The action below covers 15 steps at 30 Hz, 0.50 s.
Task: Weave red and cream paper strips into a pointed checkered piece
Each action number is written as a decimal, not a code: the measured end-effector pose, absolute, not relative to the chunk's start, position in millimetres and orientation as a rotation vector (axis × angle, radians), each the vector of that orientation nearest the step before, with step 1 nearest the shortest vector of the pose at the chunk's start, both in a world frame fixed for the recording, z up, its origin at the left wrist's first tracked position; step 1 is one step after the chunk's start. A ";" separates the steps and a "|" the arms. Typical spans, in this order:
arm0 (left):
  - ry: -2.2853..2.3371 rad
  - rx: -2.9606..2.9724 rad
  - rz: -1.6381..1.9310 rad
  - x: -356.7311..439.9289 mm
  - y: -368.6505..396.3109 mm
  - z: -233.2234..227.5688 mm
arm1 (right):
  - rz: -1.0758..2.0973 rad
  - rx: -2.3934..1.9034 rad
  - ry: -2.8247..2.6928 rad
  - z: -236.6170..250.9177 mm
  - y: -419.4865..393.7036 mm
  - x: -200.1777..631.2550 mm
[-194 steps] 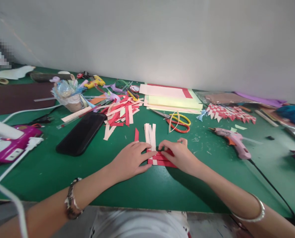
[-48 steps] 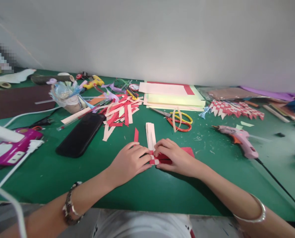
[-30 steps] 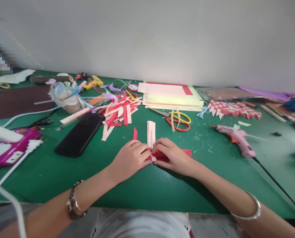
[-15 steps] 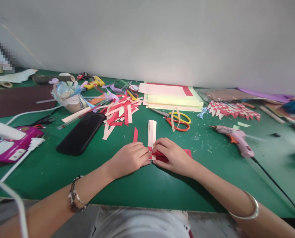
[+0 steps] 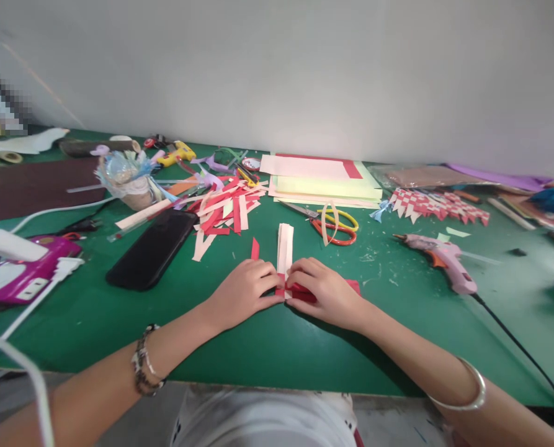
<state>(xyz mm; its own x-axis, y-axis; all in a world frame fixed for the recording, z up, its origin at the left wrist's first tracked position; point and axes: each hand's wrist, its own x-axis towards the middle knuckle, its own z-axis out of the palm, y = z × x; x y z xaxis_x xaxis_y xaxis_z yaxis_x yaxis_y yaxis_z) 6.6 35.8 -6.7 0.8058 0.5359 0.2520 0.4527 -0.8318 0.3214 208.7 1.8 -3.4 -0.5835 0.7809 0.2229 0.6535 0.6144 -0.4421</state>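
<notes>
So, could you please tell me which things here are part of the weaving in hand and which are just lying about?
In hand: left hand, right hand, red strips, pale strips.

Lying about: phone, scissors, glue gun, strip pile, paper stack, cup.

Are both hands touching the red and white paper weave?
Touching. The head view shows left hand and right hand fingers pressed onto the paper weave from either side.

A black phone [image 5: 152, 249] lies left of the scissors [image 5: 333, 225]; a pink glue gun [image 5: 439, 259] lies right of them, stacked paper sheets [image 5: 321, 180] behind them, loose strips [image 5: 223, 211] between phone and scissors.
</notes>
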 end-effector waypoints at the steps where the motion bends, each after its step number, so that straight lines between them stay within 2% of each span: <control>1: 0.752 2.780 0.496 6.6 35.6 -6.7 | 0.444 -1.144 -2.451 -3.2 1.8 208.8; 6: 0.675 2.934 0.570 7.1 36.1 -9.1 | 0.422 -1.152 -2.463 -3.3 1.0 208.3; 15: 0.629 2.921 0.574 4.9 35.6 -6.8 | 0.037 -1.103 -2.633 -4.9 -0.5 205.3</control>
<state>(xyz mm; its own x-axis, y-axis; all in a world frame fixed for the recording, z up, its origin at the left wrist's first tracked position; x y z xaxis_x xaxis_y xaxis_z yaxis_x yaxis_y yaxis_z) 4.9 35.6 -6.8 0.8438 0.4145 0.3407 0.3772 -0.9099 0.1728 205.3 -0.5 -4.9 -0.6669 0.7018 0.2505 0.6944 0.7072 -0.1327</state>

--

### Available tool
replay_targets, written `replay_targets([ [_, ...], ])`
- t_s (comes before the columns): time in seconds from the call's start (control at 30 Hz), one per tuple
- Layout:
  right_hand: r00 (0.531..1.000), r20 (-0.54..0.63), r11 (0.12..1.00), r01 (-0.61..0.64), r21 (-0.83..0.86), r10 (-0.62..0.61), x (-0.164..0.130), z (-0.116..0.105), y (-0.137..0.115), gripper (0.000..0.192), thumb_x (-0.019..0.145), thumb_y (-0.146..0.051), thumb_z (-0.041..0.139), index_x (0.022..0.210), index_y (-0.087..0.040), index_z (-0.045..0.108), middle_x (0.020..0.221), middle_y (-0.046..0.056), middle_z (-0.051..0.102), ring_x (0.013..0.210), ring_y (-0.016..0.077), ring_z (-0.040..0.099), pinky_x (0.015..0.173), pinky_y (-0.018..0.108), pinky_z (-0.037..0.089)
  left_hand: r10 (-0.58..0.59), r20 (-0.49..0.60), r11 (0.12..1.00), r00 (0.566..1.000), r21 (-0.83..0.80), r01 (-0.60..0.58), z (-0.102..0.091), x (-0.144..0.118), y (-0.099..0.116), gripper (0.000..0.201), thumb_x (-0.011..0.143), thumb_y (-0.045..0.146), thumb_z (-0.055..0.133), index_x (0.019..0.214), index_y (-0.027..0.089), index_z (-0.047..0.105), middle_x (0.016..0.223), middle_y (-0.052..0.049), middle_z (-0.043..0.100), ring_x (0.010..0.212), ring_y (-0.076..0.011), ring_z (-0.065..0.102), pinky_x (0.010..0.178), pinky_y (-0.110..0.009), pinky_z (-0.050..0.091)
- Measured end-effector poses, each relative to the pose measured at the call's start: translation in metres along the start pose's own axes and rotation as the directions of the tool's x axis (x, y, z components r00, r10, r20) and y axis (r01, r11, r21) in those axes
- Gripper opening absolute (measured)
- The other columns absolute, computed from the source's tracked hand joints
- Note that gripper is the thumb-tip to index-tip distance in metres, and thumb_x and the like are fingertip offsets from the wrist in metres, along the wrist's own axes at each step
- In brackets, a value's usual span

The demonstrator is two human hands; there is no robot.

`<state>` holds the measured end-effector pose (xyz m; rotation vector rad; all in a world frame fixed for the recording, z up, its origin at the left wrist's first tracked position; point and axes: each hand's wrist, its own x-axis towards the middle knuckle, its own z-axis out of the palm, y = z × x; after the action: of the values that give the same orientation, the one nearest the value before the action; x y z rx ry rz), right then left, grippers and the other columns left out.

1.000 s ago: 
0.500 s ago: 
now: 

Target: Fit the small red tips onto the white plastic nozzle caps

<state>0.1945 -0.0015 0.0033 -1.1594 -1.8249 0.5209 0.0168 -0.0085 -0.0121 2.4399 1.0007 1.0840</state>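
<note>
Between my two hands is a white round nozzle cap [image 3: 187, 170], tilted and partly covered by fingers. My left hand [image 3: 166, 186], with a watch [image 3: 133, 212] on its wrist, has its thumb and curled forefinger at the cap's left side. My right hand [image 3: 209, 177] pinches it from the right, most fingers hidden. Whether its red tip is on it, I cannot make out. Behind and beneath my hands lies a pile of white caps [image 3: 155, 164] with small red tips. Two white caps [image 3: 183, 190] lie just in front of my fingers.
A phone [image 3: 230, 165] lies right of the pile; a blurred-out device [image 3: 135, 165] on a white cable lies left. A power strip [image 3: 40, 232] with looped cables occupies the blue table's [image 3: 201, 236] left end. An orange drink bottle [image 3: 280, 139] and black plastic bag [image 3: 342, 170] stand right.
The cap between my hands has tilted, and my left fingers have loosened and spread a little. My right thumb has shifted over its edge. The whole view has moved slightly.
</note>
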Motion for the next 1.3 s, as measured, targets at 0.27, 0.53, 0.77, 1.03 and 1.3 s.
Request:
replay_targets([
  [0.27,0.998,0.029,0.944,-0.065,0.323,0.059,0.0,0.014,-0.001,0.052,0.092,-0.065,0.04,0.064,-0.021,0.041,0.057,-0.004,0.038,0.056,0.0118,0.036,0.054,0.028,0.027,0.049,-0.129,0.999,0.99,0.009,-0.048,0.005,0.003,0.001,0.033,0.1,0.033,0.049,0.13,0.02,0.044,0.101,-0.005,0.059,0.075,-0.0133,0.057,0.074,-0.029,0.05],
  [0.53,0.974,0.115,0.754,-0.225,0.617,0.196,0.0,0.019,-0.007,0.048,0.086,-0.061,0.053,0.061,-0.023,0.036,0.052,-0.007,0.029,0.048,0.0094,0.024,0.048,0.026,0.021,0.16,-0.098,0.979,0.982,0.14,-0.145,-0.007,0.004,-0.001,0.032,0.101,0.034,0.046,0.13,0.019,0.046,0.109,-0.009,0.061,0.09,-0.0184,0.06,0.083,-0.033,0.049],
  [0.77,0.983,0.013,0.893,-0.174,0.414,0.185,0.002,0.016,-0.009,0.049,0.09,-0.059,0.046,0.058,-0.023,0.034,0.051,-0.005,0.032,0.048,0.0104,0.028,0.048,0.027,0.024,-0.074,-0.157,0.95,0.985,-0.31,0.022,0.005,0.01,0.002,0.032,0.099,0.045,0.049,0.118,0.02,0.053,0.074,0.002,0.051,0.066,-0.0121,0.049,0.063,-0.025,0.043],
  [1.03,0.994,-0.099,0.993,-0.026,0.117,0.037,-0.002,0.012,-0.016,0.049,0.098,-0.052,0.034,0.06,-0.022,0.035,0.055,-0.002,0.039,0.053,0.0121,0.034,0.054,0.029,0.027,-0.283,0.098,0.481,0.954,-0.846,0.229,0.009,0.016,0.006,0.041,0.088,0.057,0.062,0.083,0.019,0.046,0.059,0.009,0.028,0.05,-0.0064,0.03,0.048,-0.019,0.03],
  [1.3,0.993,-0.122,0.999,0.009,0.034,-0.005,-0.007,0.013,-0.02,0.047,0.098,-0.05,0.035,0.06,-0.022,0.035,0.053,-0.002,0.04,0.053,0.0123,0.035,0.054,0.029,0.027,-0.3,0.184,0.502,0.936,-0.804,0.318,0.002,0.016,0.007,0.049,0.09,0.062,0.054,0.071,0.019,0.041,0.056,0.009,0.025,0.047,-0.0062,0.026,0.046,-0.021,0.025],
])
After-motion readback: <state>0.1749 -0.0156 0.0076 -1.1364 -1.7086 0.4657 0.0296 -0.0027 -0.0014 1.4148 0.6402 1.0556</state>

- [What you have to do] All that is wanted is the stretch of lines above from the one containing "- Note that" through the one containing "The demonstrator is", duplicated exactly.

- [Response to the task]
- Note that gripper is the thumb-tip to index-tip distance in metres, and thumb_x and the like are fingertip offsets from the wrist in metres, along the wrist's own axes at each step
- In brackets, a value's usual span

The demonstrator is two human hands; there is no robot.

This finishes the exercise.